→ **Exercise aim**:
Given the records underneath, please repeat exactly the lines from the line with "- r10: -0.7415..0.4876" through the line with "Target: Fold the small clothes", passing over any picture.

Saved entries:
↓↓↓

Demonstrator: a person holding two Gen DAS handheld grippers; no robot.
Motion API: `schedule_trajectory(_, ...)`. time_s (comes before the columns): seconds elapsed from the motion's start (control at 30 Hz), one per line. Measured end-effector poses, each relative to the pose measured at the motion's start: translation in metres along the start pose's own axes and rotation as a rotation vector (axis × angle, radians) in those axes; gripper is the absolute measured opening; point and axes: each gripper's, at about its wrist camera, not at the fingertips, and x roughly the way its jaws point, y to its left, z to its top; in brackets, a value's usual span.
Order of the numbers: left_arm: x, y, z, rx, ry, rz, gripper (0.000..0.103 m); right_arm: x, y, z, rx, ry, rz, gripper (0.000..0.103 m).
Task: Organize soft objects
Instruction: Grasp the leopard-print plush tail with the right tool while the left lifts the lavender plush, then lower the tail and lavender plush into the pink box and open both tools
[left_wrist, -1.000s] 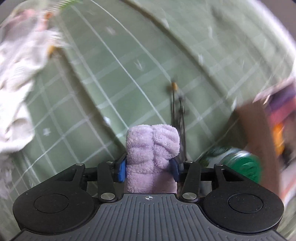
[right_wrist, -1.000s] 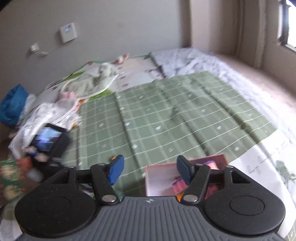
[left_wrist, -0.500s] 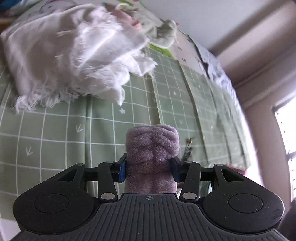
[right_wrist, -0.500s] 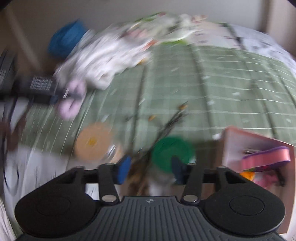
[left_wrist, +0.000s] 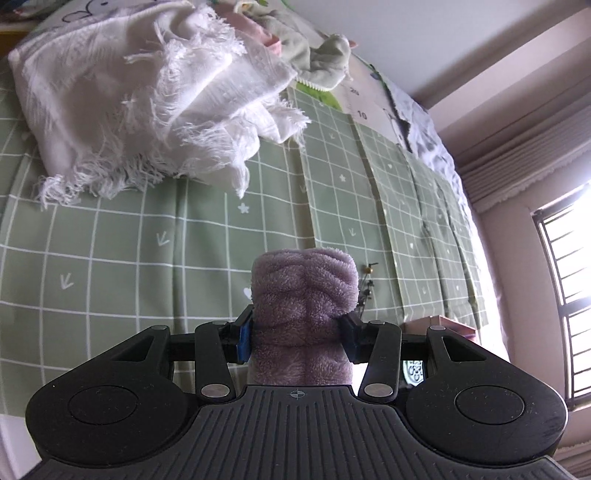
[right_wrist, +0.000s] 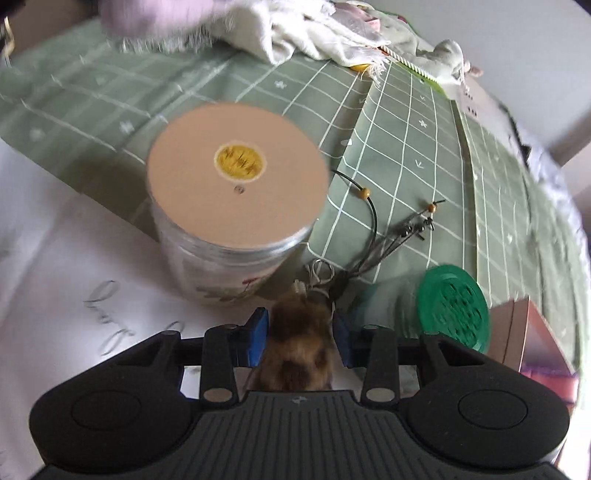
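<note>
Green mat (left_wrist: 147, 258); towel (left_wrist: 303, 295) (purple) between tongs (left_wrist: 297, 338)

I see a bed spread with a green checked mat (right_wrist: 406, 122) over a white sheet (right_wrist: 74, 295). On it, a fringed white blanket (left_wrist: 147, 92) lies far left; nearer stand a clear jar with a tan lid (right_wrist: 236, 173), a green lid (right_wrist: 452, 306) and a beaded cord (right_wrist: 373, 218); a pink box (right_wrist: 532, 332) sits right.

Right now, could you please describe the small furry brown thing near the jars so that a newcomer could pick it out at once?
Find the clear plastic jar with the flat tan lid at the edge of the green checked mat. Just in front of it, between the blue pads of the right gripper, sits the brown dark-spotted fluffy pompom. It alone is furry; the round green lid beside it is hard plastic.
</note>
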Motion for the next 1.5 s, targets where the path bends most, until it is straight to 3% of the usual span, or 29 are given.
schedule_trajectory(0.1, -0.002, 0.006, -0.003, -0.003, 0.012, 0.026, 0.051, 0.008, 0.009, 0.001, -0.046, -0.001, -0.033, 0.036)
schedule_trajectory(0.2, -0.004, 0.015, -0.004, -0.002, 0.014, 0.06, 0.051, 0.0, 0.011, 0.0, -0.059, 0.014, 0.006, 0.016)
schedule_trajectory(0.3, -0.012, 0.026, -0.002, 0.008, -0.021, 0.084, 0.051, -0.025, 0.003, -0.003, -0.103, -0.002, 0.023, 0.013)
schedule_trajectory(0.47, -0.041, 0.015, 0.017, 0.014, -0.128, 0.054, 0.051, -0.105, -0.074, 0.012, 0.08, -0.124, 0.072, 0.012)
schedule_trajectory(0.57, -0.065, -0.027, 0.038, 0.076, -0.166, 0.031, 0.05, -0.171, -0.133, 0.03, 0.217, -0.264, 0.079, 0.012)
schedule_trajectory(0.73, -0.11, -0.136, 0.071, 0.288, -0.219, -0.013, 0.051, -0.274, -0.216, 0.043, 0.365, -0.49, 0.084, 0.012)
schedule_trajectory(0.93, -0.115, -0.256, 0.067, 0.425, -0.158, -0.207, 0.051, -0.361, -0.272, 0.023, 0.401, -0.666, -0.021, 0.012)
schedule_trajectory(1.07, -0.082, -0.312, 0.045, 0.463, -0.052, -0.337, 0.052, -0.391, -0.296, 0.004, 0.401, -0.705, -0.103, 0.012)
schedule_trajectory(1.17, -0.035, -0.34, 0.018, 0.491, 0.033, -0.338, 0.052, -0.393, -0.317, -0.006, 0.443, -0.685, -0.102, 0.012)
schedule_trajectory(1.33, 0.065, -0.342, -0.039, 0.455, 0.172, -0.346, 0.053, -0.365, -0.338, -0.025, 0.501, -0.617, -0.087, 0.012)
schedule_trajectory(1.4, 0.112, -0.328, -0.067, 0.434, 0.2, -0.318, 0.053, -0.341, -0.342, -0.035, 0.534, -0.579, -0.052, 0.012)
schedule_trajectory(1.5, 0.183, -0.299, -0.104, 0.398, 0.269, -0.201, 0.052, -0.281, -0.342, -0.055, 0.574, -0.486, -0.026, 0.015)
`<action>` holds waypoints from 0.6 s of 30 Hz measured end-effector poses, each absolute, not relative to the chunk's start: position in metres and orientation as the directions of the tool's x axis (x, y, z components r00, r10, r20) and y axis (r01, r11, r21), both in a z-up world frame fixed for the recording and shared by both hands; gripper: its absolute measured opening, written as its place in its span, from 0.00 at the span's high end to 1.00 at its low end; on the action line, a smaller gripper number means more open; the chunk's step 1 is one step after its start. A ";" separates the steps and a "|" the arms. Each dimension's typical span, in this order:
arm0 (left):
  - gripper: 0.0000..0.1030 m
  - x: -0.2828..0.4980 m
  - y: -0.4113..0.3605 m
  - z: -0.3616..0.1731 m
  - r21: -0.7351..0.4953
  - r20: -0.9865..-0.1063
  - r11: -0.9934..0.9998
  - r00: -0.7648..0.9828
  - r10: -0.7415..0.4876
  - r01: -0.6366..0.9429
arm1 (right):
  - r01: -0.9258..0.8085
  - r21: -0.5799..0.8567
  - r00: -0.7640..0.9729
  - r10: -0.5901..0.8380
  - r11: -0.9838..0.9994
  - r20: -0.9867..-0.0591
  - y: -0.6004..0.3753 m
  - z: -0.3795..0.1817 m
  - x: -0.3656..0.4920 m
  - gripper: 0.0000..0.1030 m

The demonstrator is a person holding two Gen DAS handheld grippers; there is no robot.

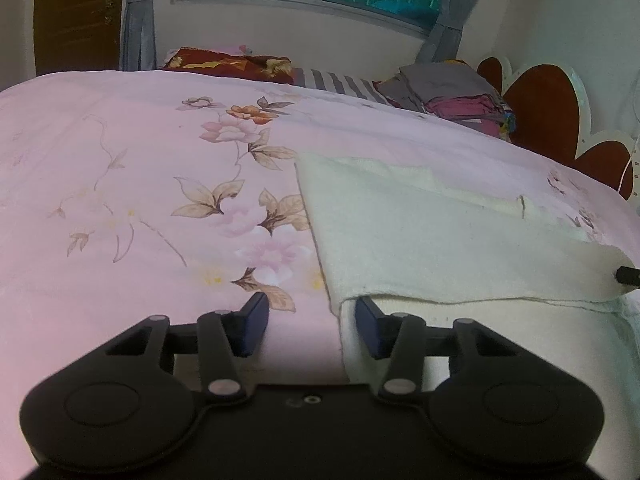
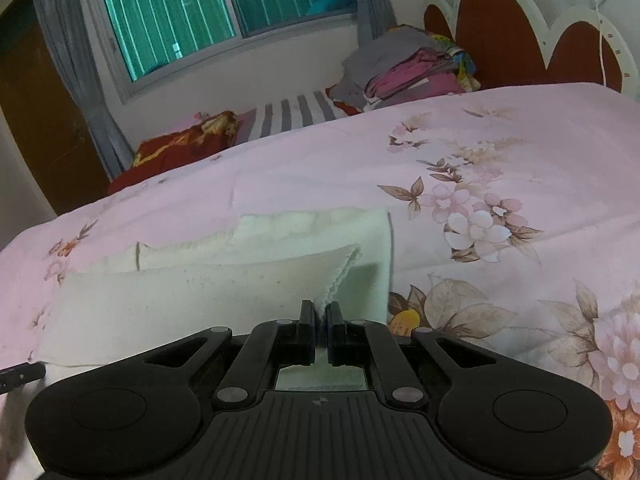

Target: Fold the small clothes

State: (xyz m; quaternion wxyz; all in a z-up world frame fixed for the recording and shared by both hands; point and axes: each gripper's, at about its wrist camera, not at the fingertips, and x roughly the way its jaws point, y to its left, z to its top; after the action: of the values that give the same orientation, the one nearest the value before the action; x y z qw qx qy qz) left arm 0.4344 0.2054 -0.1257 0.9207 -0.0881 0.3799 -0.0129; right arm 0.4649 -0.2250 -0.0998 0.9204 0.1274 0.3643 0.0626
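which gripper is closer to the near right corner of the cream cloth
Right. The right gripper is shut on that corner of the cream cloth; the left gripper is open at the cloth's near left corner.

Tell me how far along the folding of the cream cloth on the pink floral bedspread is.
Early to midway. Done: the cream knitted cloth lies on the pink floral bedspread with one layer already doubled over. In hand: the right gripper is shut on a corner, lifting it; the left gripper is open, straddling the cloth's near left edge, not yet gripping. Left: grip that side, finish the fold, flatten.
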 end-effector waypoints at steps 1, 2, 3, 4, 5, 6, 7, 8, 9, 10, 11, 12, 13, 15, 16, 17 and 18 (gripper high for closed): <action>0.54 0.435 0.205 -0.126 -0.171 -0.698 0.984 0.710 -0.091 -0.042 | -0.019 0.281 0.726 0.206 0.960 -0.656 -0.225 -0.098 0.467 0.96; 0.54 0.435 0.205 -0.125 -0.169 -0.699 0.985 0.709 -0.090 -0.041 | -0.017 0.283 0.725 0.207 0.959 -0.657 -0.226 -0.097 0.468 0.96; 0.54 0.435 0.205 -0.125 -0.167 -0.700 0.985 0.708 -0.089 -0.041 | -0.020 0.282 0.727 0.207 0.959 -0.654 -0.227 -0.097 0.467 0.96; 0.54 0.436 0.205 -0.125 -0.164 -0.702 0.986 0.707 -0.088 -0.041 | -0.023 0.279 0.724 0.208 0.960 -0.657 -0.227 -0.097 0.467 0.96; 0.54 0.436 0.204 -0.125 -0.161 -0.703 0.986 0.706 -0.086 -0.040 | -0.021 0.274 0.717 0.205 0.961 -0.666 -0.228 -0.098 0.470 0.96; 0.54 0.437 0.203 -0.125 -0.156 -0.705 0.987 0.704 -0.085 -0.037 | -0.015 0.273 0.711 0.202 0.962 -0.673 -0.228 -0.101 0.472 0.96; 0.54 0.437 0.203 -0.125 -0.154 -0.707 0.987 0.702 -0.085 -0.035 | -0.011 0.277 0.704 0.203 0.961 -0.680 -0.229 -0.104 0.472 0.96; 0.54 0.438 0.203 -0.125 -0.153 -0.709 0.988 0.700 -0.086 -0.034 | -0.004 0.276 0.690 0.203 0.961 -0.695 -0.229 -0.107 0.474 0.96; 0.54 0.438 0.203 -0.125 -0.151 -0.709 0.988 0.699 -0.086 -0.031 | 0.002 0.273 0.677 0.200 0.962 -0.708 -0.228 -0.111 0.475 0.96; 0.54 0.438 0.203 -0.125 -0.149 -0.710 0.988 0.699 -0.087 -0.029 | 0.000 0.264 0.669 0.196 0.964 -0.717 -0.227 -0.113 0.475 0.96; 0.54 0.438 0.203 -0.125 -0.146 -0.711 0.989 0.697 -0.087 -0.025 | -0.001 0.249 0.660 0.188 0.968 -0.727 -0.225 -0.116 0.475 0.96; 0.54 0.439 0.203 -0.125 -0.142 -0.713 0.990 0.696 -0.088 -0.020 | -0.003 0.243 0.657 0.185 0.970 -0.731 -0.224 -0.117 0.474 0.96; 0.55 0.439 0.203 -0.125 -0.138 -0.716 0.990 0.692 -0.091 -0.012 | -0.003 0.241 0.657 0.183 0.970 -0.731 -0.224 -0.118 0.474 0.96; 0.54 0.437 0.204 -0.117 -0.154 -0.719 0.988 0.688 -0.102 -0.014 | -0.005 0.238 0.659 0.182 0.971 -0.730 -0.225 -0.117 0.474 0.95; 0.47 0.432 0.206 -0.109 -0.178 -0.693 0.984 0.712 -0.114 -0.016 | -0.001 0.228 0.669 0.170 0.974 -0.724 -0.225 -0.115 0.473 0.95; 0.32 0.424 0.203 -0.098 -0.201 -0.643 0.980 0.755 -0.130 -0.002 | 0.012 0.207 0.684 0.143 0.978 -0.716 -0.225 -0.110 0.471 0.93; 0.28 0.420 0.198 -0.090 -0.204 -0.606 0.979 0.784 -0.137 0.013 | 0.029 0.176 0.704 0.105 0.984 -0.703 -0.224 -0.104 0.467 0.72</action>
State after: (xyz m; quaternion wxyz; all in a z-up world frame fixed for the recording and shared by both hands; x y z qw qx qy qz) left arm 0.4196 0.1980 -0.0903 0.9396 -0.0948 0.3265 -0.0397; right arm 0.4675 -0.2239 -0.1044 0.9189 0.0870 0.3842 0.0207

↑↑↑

→ **Response below**:
  - r10: -0.7415..0.4876
  - r01: -0.6366..0.9429
arm1 (right):
  - r01: -0.9258..0.8085
  - r21: -0.5799..0.8567
  - r00: -0.7640..0.9729
  - r10: -0.5901..0.8380
  - r11: -0.9838..0.9994
  - r20: -0.9867..-0.0591
  - y: -0.6004..0.3753 m
  - z: -0.3795..0.1817 m
  - x: -0.3656..0.4920 m
  - gripper: 0.0000..0.1030 m

The demonstrator is a person holding two Gen DAS handheld grippers; there is no robot.


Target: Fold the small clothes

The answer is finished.